Moon Mimas creates illusion of proximity with Saturn's rings as Cassini clicks!
This view looks toward the anti-Saturn hemisphere of Mimas.
New Delhi: NASA's Cassini mission is currently on its last leg and is inching toward its graceful finish in 2017. At present, the spacecraft is performing flybys of the planet Saturn, making its closest approaches to the rings.
Since the time it was launched in space in 1997, Cassini has been successfully delivering amazingly informative insights into the evolution and structure of the ringed planet. Through its adept phototgraphy abilities, the spacecraft has also sent back stunning images of Saturn, which have also helped divulge numerous secrets of the planet and its moons.
Now, NASA has released another image beamed back by Cassini, which shows Saturn's moon Mimas up close, near the planet's rings,
In the image, it looks as if Mimas is about to crash into the rings, however, NASA says that Mimas is actually 28,000 miles (45,000 kilometers) away from them.

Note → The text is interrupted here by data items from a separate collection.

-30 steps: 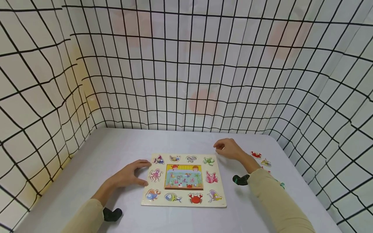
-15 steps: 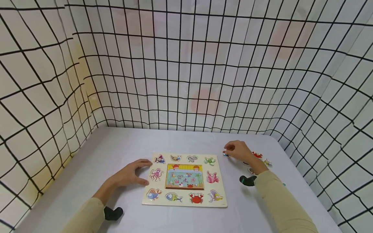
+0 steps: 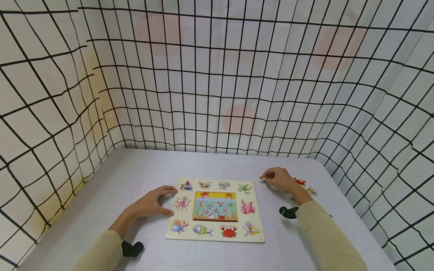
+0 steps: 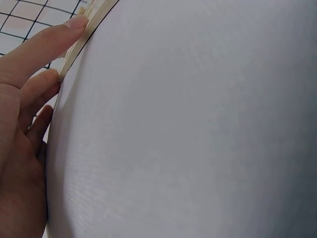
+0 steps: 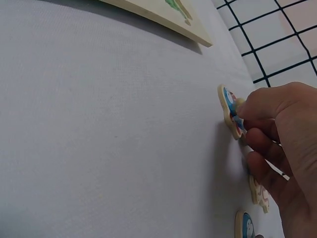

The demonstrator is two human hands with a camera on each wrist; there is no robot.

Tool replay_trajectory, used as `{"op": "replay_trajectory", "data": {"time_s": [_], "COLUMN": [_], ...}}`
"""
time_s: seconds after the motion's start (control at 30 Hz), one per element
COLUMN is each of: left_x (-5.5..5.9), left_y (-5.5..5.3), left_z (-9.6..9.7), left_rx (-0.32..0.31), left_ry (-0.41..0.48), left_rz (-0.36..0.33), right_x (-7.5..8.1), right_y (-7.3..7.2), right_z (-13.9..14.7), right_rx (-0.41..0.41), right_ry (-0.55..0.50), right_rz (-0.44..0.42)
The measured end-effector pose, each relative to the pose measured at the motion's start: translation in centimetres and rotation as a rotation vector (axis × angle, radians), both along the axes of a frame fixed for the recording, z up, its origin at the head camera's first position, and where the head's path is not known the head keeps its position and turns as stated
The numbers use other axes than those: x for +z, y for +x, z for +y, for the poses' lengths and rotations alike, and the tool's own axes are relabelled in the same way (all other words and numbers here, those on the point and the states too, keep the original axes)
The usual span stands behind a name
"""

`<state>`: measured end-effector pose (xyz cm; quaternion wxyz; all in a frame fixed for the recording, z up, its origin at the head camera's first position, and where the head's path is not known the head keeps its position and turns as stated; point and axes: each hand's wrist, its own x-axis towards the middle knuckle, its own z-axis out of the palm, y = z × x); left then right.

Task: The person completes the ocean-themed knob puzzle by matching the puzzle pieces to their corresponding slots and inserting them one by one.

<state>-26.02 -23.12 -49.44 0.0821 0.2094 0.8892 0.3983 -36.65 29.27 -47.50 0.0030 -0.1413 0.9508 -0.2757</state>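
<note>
A wooden peg puzzle board [image 3: 214,188] with sea-animal pictures lies flat on the table. My left hand [image 3: 149,202] rests at its left edge, fingers and thumb spread. In the left wrist view, the thumb [image 4: 49,44] touches the board's edge [image 4: 91,27]. To the right of the board's far corner, my right hand [image 3: 278,178] pinches a small blue puzzle piece [image 3: 262,180]. The right wrist view has this piece [image 5: 228,106] tilted up on edge, with thumb and finger on its knob.
Loose puzzle pieces lie by the right forearm, among them a red crab [image 3: 300,181] and a yellowish one [image 3: 311,191]. More pieces [image 5: 258,193] sit under the right hand. A black net [image 3: 217,77] stands around the table. Black wrist devices [image 3: 132,248] hang from both wrists.
My right hand has moved right, from beside the board's far corner to the loose pieces, and now pinches the blue puzzle piece. The left hand and board stay put.
</note>
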Motion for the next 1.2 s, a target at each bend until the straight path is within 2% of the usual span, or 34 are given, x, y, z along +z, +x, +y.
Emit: {"op": "replay_trajectory", "data": {"time_s": [0.27,0.73,1.2], "left_x": [-0.14,0.13,0.14], "left_y": [-0.01,0.1,0.1], "left_z": [-0.03,0.08,0.11], "left_rx": [0.0,-0.004,-0.001], "left_ry": [0.0,0.0,0.0], "left_rz": [0.0,0.001,0.003], "right_x": [-0.42,-0.28,0.24], "right_y": [-0.02,-0.15,-0.2], "right_z": [0.01,-0.28,-0.4], "right_rx": [-0.01,0.036,0.021], "right_ry": [0.019,0.063,0.036], "right_rz": [-0.021,0.001,0.005]}}
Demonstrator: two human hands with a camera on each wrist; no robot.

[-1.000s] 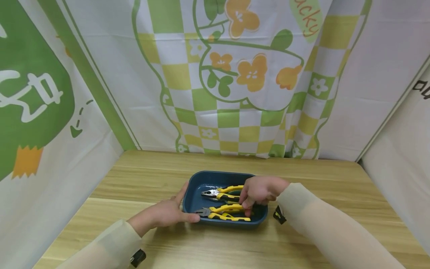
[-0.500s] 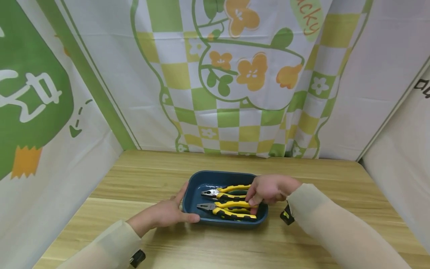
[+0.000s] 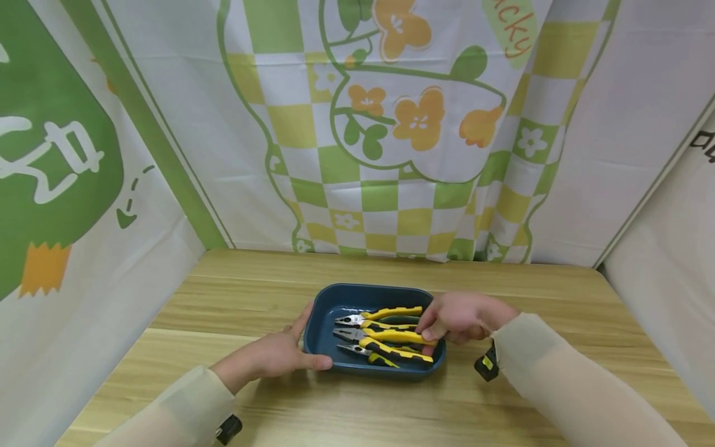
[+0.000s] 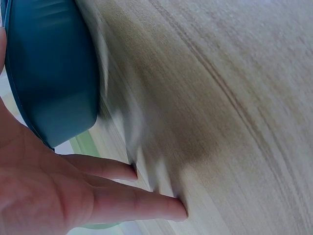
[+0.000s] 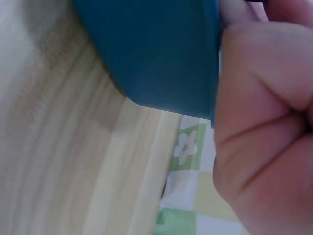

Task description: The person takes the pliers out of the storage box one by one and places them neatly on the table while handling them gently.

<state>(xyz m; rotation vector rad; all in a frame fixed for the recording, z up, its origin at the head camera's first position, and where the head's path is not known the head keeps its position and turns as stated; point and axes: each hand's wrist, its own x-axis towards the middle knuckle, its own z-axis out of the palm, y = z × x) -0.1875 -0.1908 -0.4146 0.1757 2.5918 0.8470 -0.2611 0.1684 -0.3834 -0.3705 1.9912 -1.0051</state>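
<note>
While the left hand rests straight, spread fingers at the left end of a dark-blue rectangular tray, thumb on its near rim, silver-headed pliers lie along the tray's far side and partly hidden pliers by its near wall. Between them, grey-headed combination pliers have their yellow-and-black handles pinched by the right hand at the tray's right end.

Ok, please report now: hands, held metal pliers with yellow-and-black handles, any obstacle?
Left hand touching left end of blue rectangular tray. Right hand gripping held pliers by handles; lift unclear. Two other pliers close alongside, possibly obstructing.
</note>
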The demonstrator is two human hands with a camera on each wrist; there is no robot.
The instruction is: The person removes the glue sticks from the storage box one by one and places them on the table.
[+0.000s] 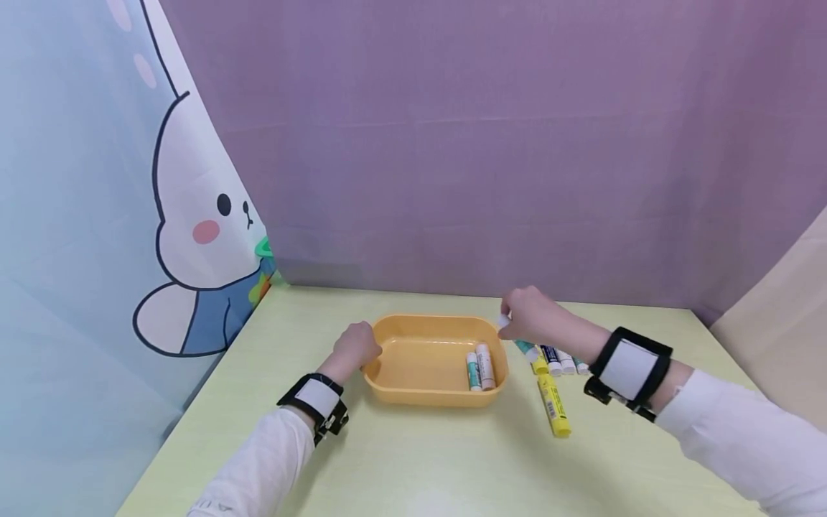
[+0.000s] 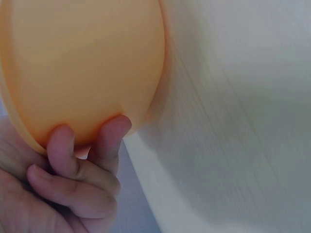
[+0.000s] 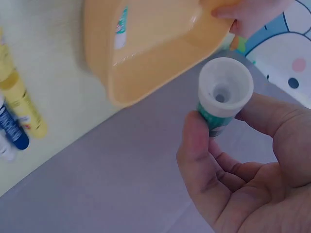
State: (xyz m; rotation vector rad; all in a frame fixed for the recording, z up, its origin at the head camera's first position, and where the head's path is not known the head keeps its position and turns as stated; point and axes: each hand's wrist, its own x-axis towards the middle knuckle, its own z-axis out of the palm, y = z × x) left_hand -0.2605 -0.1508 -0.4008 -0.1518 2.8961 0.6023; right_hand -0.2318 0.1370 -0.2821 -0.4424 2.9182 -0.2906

Highlighting the strong connection between the icy moon and Saturn's rings, NASA explained that gravity links them together and shapes the way they both move.
The gravitational pull of Mimas (246 miles or 396 kilometers across) creates waves in Saturn's rings that are visible in some Cassini images. Mimas' gravity also helps create the Cassini Division (not pictured here), which separates the A and B rings.
This view looks toward the anti-Saturn hemisphere of Mimas. North on Mimas is up and rotated 15 degrees to the right. The image was taken in green light with the Cassini spacecraft narrow-angle camera on October 23, 2016, NASA explained.
The view was acquired at a distance of approximately 114,000 miles (183,000 kilometers) from Mimas and at a Sun-Mimas-spacecraft, or phase, angle of 29 degrees. Image scale is 3,300 feet (1 kilometer) per pixel.